**The task:**
The answer is a stretch of the material below, returned exactly: the line containing "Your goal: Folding", the line containing "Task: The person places", and all lines between.
::::::
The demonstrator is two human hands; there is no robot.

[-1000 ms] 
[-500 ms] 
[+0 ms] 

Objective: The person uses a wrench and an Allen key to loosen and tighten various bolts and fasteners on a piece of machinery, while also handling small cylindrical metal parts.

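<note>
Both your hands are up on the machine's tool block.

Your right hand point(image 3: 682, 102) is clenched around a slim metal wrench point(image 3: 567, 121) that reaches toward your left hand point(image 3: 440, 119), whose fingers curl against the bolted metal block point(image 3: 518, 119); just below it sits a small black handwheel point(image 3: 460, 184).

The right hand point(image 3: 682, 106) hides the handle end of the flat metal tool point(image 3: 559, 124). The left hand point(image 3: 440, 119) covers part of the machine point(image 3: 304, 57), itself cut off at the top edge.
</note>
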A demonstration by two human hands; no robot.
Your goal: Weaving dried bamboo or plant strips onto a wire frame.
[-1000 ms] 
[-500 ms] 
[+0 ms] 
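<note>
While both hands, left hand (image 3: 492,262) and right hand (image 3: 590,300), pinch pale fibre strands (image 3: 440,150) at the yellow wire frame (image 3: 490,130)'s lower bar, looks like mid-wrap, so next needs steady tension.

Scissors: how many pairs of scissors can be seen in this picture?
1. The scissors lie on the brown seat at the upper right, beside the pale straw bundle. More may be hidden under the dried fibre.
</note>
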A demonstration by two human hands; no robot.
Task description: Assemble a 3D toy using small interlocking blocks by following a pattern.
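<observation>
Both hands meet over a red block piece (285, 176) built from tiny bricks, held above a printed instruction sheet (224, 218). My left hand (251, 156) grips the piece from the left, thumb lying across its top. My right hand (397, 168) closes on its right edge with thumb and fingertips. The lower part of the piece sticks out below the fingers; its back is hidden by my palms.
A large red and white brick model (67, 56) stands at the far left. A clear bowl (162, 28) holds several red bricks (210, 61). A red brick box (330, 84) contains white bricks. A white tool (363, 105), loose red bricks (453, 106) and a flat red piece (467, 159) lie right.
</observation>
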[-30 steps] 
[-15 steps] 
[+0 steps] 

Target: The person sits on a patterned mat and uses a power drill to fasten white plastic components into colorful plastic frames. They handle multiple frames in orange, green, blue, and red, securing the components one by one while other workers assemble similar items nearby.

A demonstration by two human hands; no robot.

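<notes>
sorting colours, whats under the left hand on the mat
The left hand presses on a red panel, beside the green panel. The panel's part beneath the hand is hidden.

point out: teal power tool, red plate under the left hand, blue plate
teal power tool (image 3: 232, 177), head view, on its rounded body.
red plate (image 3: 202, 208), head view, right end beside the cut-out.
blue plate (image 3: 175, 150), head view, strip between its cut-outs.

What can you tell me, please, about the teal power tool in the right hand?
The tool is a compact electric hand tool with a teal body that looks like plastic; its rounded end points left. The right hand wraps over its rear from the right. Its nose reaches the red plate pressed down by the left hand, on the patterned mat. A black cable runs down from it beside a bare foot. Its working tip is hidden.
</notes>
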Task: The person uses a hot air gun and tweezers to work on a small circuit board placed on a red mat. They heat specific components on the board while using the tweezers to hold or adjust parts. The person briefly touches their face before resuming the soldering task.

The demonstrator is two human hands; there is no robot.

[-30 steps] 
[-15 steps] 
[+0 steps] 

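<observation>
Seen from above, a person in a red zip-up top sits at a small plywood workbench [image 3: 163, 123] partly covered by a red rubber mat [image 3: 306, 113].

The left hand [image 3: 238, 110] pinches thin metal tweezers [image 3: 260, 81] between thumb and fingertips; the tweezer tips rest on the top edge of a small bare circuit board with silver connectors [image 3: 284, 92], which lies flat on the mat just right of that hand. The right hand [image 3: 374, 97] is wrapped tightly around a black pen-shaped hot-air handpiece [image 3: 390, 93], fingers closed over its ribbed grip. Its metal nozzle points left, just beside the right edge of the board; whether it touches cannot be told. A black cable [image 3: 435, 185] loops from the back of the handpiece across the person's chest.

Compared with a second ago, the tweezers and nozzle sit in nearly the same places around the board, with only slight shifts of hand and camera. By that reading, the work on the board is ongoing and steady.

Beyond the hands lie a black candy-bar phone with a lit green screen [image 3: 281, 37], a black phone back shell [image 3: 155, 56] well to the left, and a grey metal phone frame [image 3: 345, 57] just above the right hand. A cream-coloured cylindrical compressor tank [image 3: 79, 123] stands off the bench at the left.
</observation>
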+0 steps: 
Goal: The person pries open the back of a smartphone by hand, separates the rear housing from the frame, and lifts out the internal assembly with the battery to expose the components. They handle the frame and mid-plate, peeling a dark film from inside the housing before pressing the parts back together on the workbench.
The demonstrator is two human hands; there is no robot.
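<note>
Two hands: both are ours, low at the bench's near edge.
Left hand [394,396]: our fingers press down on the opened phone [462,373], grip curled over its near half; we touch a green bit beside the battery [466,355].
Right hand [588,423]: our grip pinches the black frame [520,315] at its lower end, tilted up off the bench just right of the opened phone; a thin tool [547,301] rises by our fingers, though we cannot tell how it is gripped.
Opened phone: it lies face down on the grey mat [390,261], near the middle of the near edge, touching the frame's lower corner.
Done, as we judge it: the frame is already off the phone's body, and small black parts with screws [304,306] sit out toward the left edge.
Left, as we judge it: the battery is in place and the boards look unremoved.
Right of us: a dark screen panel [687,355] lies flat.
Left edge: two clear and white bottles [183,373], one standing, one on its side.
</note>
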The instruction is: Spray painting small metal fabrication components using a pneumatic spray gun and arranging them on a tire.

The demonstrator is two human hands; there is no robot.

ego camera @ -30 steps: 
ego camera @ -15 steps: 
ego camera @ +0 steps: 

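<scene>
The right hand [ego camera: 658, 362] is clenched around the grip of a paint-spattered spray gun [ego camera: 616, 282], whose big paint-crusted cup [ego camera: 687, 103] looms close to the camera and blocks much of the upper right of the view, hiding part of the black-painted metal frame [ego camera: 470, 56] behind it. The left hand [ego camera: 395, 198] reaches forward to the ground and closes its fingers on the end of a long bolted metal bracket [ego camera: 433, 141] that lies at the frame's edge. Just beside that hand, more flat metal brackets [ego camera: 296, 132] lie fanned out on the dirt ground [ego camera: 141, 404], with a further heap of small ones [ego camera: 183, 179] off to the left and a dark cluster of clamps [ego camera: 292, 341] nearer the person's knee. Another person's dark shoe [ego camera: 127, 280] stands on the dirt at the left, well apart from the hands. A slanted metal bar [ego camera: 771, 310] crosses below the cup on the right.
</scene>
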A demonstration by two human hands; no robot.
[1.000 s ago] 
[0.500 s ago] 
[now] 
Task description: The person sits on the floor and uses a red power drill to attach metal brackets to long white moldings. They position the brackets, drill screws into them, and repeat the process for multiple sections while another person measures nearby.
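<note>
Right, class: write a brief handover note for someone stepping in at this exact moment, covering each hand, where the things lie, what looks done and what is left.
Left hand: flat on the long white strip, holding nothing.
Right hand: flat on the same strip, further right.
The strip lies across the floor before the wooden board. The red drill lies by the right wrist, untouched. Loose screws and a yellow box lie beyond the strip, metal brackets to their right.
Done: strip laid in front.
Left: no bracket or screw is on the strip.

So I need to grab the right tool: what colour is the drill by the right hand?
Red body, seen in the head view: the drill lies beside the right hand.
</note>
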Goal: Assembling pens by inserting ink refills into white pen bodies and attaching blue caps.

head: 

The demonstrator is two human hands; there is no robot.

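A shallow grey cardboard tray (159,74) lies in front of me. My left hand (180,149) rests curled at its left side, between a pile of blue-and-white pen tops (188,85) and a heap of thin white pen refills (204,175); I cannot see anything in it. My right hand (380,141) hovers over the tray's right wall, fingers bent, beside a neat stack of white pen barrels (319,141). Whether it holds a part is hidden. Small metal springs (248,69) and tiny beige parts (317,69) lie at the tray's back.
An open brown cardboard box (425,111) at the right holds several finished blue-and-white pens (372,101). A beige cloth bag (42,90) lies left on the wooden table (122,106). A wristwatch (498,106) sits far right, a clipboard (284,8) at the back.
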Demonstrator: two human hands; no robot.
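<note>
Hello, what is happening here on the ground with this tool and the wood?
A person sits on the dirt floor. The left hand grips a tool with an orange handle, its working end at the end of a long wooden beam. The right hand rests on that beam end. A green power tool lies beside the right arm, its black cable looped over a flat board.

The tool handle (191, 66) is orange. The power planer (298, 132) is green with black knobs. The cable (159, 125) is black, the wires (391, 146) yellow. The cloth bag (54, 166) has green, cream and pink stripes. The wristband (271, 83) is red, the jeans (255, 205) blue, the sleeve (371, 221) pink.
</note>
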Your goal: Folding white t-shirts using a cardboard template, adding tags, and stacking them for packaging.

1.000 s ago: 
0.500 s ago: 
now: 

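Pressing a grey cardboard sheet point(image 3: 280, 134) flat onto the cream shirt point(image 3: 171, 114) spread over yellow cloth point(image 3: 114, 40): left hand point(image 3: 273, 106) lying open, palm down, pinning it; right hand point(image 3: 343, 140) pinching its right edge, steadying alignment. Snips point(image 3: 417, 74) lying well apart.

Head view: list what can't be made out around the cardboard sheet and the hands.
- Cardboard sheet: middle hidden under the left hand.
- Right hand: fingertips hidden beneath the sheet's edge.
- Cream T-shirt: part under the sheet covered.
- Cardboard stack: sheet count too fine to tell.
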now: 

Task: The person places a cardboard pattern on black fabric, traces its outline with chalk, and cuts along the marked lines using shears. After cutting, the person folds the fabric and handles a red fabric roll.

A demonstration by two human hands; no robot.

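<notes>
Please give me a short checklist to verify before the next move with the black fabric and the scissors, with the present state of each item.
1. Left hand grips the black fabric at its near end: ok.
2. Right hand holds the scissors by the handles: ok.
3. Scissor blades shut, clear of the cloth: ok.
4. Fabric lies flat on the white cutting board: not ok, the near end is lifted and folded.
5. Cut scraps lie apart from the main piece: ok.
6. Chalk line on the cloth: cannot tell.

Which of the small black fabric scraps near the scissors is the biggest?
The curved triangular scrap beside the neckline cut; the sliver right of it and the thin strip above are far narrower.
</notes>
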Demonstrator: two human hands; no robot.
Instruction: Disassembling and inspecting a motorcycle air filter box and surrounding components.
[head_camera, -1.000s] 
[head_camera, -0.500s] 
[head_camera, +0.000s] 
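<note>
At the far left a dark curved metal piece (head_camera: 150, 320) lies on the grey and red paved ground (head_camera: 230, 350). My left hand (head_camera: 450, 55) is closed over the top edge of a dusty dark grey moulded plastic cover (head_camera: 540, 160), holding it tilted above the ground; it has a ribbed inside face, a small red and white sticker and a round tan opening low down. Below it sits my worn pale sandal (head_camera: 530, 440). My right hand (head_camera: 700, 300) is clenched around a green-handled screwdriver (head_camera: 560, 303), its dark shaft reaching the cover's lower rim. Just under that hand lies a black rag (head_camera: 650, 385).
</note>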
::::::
**Output of the task:**
Your goal: Folding white t-shirts using a cardboard template, adding tags, and stacking them for packaging.

1.000 s ago: 
0.500 s ago: 
now: 

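Pressing a grey cardboard sheet point(image 3: 280, 134) flat onto the cream shirt point(image 3: 171, 114) spread over yellow cloth point(image 3: 114, 40): left hand point(image 3: 273, 106) lying open, palm down, pinning it; right hand point(image 3: 343, 140) pinching its right edge, steadying alignment. Snips point(image 3: 417, 74) lying well apart.

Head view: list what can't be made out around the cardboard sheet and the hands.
- Cardboard sheet: middle hidden under the left hand.
- Right hand: fingertips hidden beneath the sheet's edge.
- Cream T-shirt: part under the sheet covered.
- Cardboard stack: sheet count too fine to tell.
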now: 

Task: The person places a cardboard pattern on black fabric, traces its outline with chalk, and cuts along the marked lines using shears. After cutting, the person folds the fabric and handles a red fabric roll.

The output given here is complete.